USU buisness professor: the market will recover

Joseph M. Dougherty

An already downward-spiraling economy took another dive after the terrorist attacks of Sept. 11.

Phil Swenson, head of the business department at Utah State University, said the hardest hit companies on the New York Stock Exchange were related to the travel industry: Airlines, lodging and recreation, as well as insurance companies.

Swenson, who has been doing investment management for select clients for the past seven years, said when trading resumed on Wall Street Sept. 17, investor uncertainty, combined with heavy selling drove prices down.

“Prices [on the stock market] are driven by expectations for the future. Whenever information comes into the marketplace that dampens expectations, it makes people less optimistic,” Swenson said. “When there are lots of sellers, prices fall.”

Swenson said stock analysts do not always agree on how the market will fare in the future.

“In any given time you can find analysts who are bullish [apt to buy] and bearish [apt to sell],” he said.

Swenson said the market will recover due to the resiliency of the U.S. economy.

“The market will come back,” he said.

Swenson said there are a few good reasons to buy stock. First, the long run returns to equity or ownership have exceeded returns in fixed income, like savings bonds.

“I think they are a pretty good buy,” Swenson said. “There is no guarantee but history has shown greater returns on the stock market.”

The Dow Jones Industrial Average is a common stock indicator. It is an average of how 30 United States industrial companies’ stocks are doing, Swenson said.

The companies are big, mature companies including General Electric, Johnson and Johnson, Microsoft and American Express. According to Reuters, the Dow has risen since the stock market crash of 1929, after bottoming out to only 212 points, to 11,908 points in January of 2000. The Dow had already sunk since 2000 to 9,431 points before the terrorist attacks of Sept. 11 before falling to a three-year low of 7,926 points.

Although much faith is placed in the Dow Jones Industrial Average, it is not the most accurate indicator for the stock market. The Standard and Poor 500 index measures 500 companies, Swenson said.

Reuters reports the S&P 500 rose to its high in January 2000 at 1,530 points. Since then however, it has declined to its current level of 1,050 points.

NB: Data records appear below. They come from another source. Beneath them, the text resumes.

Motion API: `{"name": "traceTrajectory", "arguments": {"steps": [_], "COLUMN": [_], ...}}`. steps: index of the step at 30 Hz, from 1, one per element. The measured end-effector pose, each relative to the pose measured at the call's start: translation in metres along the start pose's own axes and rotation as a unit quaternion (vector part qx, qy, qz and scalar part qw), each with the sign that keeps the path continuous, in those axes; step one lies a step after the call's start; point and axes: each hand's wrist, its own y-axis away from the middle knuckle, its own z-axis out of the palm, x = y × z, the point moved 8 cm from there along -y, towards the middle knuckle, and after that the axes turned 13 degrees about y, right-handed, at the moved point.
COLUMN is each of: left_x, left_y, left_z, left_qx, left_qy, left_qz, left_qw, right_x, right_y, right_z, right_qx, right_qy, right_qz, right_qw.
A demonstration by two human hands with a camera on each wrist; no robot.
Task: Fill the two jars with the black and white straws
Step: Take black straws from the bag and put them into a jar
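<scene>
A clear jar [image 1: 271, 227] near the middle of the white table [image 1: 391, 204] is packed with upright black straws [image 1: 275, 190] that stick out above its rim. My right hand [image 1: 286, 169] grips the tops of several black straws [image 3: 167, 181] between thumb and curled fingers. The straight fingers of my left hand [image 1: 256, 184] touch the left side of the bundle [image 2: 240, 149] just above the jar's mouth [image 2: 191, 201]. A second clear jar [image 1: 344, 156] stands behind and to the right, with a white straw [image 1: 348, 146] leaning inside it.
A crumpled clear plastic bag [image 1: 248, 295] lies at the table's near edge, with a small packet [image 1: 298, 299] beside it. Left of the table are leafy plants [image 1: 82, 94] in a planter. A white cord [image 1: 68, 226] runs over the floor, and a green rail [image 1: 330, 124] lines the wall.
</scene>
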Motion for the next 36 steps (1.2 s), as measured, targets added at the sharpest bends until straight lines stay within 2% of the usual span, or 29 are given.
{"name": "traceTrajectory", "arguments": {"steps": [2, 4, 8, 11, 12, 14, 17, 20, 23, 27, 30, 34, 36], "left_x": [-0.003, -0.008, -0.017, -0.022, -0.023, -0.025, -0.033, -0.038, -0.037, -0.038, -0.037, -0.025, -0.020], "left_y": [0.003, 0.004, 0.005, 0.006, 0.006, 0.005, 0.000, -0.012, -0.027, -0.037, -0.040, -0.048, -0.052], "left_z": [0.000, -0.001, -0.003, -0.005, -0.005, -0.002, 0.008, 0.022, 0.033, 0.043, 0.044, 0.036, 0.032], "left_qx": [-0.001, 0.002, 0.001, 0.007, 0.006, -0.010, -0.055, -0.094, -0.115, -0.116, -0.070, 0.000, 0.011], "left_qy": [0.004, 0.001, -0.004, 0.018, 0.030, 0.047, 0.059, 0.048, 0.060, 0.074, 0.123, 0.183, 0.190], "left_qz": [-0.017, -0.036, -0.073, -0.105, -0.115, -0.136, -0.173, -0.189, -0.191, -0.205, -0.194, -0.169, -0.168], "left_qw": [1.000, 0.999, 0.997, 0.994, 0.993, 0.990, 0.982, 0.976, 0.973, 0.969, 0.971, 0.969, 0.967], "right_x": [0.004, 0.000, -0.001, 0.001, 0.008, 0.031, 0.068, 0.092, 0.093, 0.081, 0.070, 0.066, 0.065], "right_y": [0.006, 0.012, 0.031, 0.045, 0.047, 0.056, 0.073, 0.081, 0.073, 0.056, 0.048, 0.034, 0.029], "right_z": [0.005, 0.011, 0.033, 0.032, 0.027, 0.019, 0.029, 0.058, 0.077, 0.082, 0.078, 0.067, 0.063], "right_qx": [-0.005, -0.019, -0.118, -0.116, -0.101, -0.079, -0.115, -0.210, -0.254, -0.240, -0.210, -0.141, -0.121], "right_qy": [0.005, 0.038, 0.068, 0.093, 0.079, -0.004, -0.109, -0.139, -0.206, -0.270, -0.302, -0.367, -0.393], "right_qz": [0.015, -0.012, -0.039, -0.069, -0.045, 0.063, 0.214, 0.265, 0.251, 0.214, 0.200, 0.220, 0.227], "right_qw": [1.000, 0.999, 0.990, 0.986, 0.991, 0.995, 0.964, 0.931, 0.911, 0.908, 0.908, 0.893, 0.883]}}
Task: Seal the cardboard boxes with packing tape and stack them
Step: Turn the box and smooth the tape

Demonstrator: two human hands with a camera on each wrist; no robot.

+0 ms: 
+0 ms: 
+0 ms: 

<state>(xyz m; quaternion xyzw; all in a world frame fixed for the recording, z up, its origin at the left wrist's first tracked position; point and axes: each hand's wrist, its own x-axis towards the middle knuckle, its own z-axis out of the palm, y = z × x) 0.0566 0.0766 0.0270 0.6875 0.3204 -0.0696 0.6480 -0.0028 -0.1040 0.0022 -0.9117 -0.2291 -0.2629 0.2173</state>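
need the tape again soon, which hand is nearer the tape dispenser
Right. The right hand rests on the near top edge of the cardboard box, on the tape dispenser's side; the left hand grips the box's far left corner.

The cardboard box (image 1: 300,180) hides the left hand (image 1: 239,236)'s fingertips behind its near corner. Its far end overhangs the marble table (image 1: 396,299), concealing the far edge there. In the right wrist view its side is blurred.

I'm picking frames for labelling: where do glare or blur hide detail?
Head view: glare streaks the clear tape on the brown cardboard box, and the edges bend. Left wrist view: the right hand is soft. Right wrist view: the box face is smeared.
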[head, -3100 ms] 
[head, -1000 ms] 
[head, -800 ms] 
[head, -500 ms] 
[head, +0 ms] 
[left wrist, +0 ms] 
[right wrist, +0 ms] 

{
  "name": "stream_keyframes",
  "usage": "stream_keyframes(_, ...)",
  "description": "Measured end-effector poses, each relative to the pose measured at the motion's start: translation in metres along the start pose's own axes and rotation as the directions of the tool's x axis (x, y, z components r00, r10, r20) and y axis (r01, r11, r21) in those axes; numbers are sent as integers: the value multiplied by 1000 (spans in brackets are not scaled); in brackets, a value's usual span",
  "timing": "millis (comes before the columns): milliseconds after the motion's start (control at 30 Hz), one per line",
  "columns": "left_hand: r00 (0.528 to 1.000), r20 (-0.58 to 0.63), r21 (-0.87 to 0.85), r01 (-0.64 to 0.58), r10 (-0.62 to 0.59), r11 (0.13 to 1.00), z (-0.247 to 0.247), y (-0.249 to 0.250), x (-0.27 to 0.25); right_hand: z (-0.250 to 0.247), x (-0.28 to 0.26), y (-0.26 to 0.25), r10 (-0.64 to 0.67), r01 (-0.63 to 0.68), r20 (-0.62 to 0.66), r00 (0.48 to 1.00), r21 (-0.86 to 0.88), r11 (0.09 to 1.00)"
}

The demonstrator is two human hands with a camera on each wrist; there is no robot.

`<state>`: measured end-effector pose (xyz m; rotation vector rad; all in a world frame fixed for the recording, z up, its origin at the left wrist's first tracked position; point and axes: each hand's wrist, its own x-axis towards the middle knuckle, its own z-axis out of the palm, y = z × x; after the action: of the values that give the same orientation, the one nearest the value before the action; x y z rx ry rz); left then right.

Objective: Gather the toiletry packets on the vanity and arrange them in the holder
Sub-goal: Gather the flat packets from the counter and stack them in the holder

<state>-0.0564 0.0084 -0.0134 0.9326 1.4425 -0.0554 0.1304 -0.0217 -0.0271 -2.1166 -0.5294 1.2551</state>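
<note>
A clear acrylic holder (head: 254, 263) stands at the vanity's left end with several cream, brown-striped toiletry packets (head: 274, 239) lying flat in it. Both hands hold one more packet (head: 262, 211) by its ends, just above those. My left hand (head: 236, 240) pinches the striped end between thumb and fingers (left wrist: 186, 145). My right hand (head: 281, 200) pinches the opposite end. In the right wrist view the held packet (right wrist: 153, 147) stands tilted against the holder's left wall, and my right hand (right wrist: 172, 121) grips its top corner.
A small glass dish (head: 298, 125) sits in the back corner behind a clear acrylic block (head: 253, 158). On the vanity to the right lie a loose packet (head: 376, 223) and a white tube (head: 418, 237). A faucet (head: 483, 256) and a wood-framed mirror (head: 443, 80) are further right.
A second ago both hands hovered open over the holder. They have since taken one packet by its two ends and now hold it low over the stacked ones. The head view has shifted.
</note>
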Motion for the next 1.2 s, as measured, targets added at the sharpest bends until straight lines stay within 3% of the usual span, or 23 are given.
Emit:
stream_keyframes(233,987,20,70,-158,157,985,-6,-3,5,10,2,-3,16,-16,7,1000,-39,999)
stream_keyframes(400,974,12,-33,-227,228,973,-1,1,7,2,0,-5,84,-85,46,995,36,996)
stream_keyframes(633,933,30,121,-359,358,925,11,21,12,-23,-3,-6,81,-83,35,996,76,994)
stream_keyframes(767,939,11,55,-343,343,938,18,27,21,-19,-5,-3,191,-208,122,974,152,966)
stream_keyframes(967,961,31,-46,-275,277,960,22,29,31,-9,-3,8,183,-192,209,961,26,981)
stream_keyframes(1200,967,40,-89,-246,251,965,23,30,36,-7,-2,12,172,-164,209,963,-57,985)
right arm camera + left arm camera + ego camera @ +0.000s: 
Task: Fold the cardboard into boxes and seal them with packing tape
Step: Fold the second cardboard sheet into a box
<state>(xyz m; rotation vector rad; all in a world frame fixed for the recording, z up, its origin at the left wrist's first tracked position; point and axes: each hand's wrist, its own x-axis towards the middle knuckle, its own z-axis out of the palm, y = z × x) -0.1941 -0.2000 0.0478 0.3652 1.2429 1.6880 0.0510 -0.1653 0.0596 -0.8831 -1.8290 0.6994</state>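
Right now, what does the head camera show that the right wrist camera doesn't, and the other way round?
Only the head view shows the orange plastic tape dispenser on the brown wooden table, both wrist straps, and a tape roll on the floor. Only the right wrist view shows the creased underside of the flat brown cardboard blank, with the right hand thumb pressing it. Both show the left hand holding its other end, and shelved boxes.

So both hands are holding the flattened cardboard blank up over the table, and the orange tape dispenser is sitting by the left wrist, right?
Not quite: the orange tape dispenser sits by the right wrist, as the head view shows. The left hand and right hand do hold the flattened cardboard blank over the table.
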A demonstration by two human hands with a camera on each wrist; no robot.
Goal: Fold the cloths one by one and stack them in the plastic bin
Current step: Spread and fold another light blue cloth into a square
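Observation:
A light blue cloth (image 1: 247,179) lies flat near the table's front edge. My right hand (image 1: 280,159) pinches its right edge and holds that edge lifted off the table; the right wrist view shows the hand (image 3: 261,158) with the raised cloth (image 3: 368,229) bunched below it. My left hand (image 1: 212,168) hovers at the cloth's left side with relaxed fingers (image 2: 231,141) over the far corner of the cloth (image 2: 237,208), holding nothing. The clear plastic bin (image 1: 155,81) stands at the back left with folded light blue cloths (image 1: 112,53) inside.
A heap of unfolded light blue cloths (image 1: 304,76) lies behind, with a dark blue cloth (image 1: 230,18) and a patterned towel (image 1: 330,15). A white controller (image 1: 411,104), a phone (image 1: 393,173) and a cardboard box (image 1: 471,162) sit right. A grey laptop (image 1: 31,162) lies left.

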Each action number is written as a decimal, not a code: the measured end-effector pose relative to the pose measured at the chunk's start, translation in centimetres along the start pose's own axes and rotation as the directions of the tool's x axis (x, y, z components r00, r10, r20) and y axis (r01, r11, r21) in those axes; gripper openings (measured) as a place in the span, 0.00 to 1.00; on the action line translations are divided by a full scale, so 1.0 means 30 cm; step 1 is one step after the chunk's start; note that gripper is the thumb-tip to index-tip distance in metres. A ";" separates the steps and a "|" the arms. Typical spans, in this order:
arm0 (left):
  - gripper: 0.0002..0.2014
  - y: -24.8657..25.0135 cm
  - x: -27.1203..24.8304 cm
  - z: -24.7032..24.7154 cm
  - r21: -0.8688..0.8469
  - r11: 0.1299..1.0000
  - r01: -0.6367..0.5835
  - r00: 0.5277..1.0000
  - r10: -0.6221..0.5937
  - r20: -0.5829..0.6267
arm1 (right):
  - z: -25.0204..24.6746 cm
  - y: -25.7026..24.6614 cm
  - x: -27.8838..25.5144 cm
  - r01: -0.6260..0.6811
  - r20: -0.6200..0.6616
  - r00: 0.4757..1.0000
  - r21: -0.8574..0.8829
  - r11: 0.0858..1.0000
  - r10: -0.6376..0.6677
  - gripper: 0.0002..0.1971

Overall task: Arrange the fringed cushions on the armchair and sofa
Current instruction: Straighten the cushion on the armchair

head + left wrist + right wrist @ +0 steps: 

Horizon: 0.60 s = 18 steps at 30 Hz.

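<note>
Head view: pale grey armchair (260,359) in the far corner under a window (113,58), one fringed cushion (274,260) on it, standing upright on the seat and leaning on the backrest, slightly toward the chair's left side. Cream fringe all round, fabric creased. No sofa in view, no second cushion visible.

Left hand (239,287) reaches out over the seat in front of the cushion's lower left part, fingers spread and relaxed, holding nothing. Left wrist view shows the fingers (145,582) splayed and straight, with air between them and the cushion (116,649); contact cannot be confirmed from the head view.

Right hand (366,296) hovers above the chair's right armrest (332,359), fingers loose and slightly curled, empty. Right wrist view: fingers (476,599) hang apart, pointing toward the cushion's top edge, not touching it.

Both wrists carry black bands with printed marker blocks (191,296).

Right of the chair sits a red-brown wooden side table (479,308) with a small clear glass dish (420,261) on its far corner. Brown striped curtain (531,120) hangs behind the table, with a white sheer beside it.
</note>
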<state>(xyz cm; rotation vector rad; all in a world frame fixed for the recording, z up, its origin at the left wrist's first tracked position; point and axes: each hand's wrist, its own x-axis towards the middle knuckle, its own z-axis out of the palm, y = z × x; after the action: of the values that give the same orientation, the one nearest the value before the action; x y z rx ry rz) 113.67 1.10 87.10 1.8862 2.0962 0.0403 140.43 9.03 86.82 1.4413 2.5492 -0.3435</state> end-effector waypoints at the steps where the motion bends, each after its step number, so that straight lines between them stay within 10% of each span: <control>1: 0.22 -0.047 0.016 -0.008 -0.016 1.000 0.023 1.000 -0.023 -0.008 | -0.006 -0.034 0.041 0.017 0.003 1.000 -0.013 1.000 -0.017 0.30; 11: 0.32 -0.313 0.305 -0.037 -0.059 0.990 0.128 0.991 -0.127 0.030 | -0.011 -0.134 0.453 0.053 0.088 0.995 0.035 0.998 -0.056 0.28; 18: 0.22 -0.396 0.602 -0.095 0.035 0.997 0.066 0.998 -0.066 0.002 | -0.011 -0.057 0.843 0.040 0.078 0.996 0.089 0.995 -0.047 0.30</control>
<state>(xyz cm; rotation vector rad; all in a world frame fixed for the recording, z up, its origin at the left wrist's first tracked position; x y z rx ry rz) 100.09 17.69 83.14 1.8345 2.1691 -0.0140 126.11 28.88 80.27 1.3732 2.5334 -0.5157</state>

NASDAQ, which stands for National Association of Securities Dealers Automated Quotation System, is a network of computer trades usually for smaller companies just getting started, Swenson said. However, it is not limited to small companies. Microsoft still trades on NASDAQ. Using NASDAQ as an indicator of stock performance is also accurate because 1,700 companies are traded on NASDAQ, he said.